For whatever reason this week has been significantly more difficult than most. I’ve been struggling with maintaining consciousness, and by that I mean it feels like I have just been dragging my way along through slowly drying concrete. I am not sure if this is still a side effect of letting me get completely out of my sleep schedule over the Thanksgiving break… or instead just that I slept horribly on Sunday night. It might also be that I seem to be fighting some cold like crap that just doesn’t seem to want to let go of me. Whatever the case, I’ve been tired enough to sleep at 8pm most nights, and generally finally give into its sirens call around 10pm. Since getting the new Kindle I end up reading for a bit until my eyes are too tired to keep propped open, and then finally I sleep. From everything I can tell I am sleeping extremely soundly because I when I finally wake up it feels like I’ve slept the entire night through. The only problem is I have been waking up 20-30 minutes ahead of the alarm clock. I know I should just get on up… but its cold out in the real world and the bed is so comfy.

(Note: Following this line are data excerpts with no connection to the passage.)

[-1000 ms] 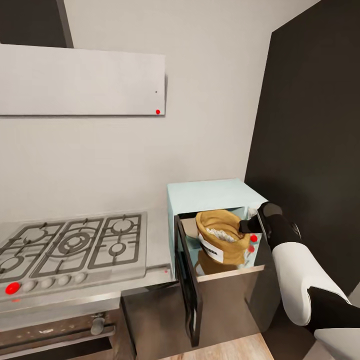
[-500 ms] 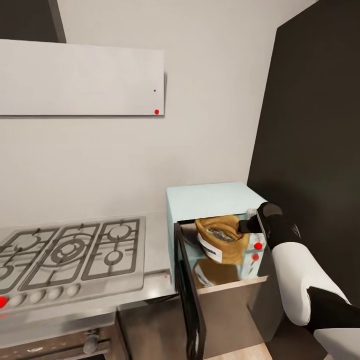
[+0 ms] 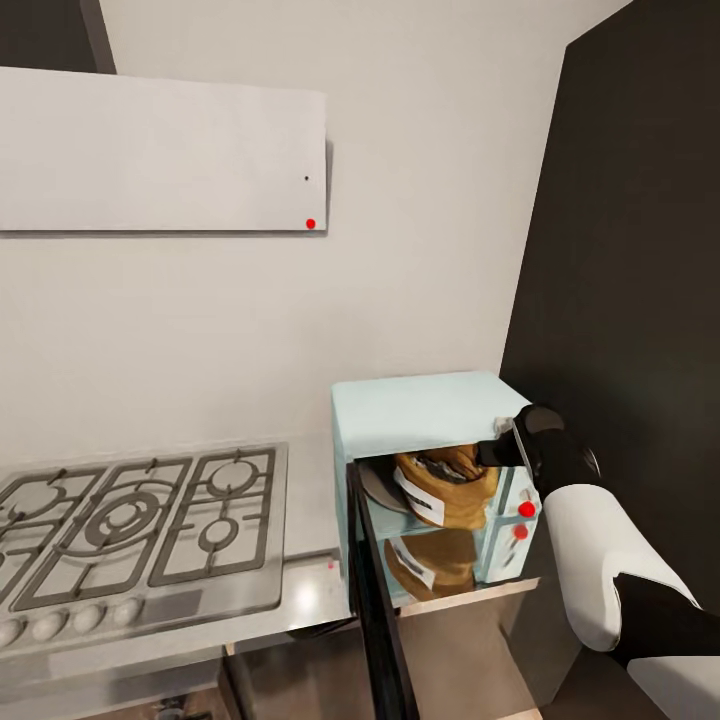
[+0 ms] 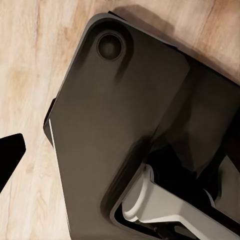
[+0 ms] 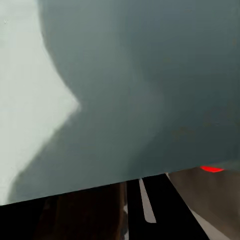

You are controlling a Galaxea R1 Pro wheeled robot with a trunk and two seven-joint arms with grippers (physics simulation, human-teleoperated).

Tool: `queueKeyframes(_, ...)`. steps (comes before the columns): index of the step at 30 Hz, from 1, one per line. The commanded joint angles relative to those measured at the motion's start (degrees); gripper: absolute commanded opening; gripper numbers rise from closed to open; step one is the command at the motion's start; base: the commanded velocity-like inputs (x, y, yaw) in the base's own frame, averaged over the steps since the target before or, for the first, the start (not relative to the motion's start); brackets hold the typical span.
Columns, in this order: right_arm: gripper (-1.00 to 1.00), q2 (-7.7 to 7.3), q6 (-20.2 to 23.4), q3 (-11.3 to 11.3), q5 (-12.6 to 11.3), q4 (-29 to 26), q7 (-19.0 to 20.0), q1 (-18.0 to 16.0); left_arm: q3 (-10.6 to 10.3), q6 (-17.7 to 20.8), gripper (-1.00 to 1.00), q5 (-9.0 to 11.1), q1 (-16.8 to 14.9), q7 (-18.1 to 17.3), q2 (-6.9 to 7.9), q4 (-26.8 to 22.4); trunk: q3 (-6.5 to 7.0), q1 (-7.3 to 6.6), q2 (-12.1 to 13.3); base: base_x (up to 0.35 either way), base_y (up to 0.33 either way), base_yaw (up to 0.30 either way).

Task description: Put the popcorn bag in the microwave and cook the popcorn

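Just left of the right gripper (image 3: 503, 450), the popcorn bag (image 3: 445, 487) sits inside the microwave (image 3: 430, 470), door open. Whether the gripper is closed, I cannot tell. Withdraw straight, then close the door gently.

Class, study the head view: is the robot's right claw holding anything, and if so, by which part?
It cannot be told. The right claw sits at the rolled rim of the tan burlap popcorn bag inside the mint-blue microwave, but its fingertips are hidden.
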Motion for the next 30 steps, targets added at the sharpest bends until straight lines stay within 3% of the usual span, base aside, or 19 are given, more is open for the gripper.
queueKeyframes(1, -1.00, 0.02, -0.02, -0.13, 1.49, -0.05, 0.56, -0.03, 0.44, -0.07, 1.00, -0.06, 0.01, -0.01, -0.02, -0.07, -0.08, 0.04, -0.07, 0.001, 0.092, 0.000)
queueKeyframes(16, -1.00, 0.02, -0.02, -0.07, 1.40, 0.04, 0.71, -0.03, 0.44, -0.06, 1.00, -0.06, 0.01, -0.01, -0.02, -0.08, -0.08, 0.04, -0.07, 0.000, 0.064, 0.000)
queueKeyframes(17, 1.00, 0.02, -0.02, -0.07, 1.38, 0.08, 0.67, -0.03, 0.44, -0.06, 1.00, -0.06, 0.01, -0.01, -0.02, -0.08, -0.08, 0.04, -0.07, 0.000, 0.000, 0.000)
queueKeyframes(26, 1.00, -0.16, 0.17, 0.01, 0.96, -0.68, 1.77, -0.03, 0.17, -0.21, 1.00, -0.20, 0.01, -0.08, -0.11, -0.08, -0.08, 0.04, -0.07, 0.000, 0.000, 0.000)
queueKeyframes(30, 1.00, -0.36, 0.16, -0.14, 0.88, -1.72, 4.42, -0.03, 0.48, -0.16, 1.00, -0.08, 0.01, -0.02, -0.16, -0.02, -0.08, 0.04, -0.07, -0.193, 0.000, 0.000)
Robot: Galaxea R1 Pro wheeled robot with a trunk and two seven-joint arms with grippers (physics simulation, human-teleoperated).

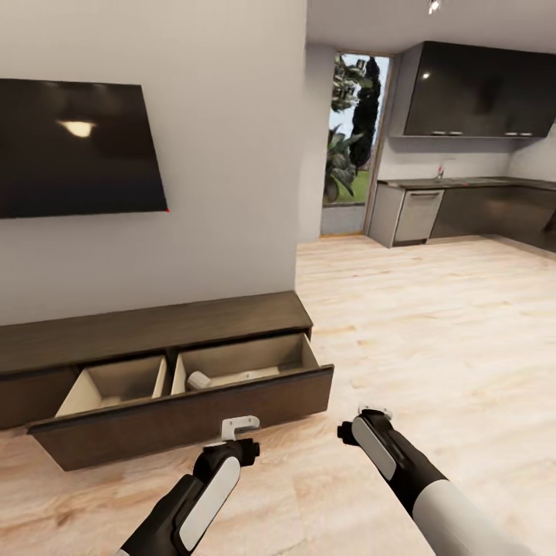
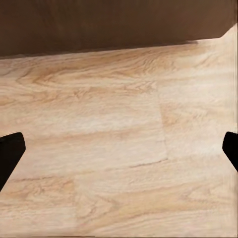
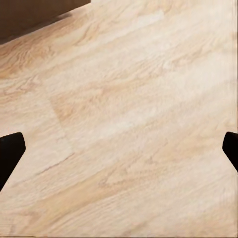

I keep thinking at some point I will have repaid whatever sleep debt I have built up, but then again… I’ve never slept the supposedly needed 8 hours a night. Maybe I have decades worth of lost sleep waiting to be repaid and it is finally catching up with me. Whatever the case, I am struggling… which means that when I am actually online I tend to be wandering around aimlessly. Over the last several nights I have missed message after message in game by friends, and I always feel horrible when it happens. Sometimes it is simply the scroll of combat, other times I am alt tabbed out looking at something else. In any case right now in this current daze I am struggling to keep moving forward, let alone be functional when it comes to interacting with others. I seriously feel like I could take the day off… and sleep literally all day right now. Unfortunately I am not sure if that would do me a world of good… or simply make this whole situation worse.
Heading for Burnout
Last night one of my friends commented that I was probably heading for a burnout by trying to raid on both Horde and Alliance… and there is at least part of me that absolutely believes her. While I intend on making the Wednesday night raid tonight, I know at some point there is going to be a place where I simply cannot make both raids each week. In truth I have been feeling the desire and need to go off and level something new, instead of doing nothing but level capped content. Right now however it seems like all I have time for is to attempt running LFR on Belghast and Belgrace… and that simply doesn’t leave much time left for the rest of the activities. At least on Belghast I managed to pick up a 695 warforged baleful weapon, which gives me something decent to move forward with. On the cow I have a 690 two hander that has been valor upgraded twice, so once again a completely viable weapon. There are technically slots where LFR gear would potentially be an upgrade, but I am starting to question the logic of running it just for those handful of potential upgrades. I need to run Highmaul on the Cow for abbrogator stones, and Hellfire on Belghast for tomes… but past that I think I am going to cut out the rest of the LFR unless I am literally gearing a new character.
Looking for Raid is cool in the aspect of being on demand raiding with zero commitment. The problem being… it always feels like slamming your face against a wall even when it goes smoothly. Highmaul was really fun to LFR because it went so quickly, and you could pretty much ignore all of the mechanics. Hellfire however… the bosses just feel like drudgery when doing it with a group of randoms. Don’t get me wrong I love the feel of that place when I am running with players that are going to do the things they need to do to make it through the fights. But both Hellfire and Blackrock are both “real enough” to make them frustrating when folks are attempting to faceroll them. I seriously have yet to get a group that has a shot in hell of doing Archimonde. Generally speaking I get grouped into a raid that has already failed a few times… as a replacement, and we then wipe five or six times… and ultimately end up leaving because over half the raid abandons ship. I really think that the perfect LFR fight takes no longer than five minutes to kill, because that seems to be the absolute upperbound of PUG attention.
I noticed this morning that the Burning Crusade era Timewalking event has started, and I have to say… I am kinda amped. Granted I would have rather they simply made Timewalking a permanent part of the game, but I left the game before it actually went in. So I am hoping to be able to do several of the dungeons to get the feel of how they work. I have a whole bunch of nostalgia about the Burning Crusade dungeon running experience, and the thought of getting modern versions of the items I used to love… seems pretty awesome. Then again at the 675 ilevel cap… the items will pretty much just go in the transmog bin. I am not sure which side of the fence I will focus on, but whatever the case I just want to see some of the dungeons. Similarly I really want to experience the Mythic dungeon content, but in order to do that I really want to find a group to go in with. That does not seem like something that would be fun in any fashion to pug. Mostly… I am hoping I get over whatever thing I am going through, and can remain awake enough to function at a high level in content. Today already seems like a pretty sleepy day… so I am not holding out much hope. I guess my general answer is to feed myself enough caffeine until I begin to function appropriately.